*Problem description*. Precise copying is required. Return the data below in full.

*Collected material*.
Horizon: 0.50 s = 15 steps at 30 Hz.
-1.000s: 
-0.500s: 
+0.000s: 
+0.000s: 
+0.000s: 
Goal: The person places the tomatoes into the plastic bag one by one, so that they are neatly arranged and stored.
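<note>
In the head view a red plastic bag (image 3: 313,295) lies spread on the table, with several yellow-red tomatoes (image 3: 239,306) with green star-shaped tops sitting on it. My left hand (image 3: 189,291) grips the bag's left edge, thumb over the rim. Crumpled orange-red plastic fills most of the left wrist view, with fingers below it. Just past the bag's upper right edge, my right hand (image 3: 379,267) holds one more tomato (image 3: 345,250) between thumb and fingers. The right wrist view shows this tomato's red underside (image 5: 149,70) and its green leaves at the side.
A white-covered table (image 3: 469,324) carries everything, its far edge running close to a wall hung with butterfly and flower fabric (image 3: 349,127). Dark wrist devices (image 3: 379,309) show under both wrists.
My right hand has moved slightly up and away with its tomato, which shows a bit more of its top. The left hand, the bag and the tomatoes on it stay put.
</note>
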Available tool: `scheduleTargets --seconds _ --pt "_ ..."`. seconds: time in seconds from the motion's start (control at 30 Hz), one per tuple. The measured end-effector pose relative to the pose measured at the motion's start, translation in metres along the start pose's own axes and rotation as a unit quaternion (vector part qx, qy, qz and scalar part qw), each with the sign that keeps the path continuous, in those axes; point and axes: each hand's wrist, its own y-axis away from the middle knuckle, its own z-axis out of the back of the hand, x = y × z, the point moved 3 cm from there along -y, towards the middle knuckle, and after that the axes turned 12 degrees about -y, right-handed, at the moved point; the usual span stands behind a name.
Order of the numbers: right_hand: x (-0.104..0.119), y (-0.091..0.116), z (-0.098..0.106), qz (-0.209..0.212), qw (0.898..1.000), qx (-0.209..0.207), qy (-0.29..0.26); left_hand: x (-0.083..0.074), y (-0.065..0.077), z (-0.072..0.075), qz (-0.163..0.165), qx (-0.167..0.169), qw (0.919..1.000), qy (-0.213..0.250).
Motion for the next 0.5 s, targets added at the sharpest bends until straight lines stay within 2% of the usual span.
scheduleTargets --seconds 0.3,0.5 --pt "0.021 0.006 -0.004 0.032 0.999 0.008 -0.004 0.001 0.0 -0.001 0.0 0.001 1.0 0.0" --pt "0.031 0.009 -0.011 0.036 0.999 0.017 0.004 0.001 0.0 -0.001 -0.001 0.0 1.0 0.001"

*Answer section*.
Horizon: 0.50 s = 15 steps at 30 Hz.
-1.000s: 
-0.500s: 
+0.000s: 
+0.000s: 
+0.000s: 
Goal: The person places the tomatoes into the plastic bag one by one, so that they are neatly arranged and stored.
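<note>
In the head view a red plastic bag (image 3: 313,295) lies spread on the table, with several yellow-red tomatoes (image 3: 239,306) with green star-shaped tops sitting on it. My left hand (image 3: 189,291) grips the bag's left edge, thumb over the rim. Crumpled orange-red plastic fills most of the left wrist view, with fingers below it. Just past the bag's upper right edge, my right hand (image 3: 379,267) holds one more tomato (image 3: 345,250) between thumb and fingers. The right wrist view shows this tomato's red underside (image 5: 149,70) and its green leaves at the side.
A white-covered table (image 3: 469,324) carries everything, its far edge running close to a wall hung with butterfly and flower fabric (image 3: 349,127). Dark wrist devices (image 3: 379,309) show under both wrists.
My right hand has moved slightly up and away with its tomato, which shows a bit more of its top. The left hand, the bag and the tomatoes on it stay put.
</note>
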Available tool: `scheduleTargets --seconds _ --pt "_ ..."`. seconds: time in seconds from the motion's start (control at 30 Hz), one per tuple. The measured end-effector pose relative to the pose measured at the motion's start, translation in metres along the start pose's own axes and rotation as a unit quaternion (vector part qx, qy, qz and scalar part qw), each with the sign that keeps the path continuous, in those axes; point and axes: each hand's wrist, its own y-axis away from the middle knuckle, its own z-axis out of the back of the hand, x = y × z, the point moved 3 cm from there along -y, towards the middle knuckle, and after that the axes turned 12 degrees about -y, right-handed, at the moved point; the usual span stands behind a name.
Order of the numbers: right_hand: x (-0.104..0.119), y (-0.091..0.116), z (-0.098..0.106), qz (-0.209..0.212), qw (0.898..1.000), qx (-0.209..0.207), qy (-0.29..0.26); left_hand: x (-0.083..0.074), y (-0.065..0.077), z (-0.072..0.075), qz (-0.163..0.165), qx (-0.167..0.169), qw (0.919..1.000), qy (-0.213..0.250).
Motion for the next 0.5 s, targets added at the sharpest bends until straight lines stay within 2% of the usual span.
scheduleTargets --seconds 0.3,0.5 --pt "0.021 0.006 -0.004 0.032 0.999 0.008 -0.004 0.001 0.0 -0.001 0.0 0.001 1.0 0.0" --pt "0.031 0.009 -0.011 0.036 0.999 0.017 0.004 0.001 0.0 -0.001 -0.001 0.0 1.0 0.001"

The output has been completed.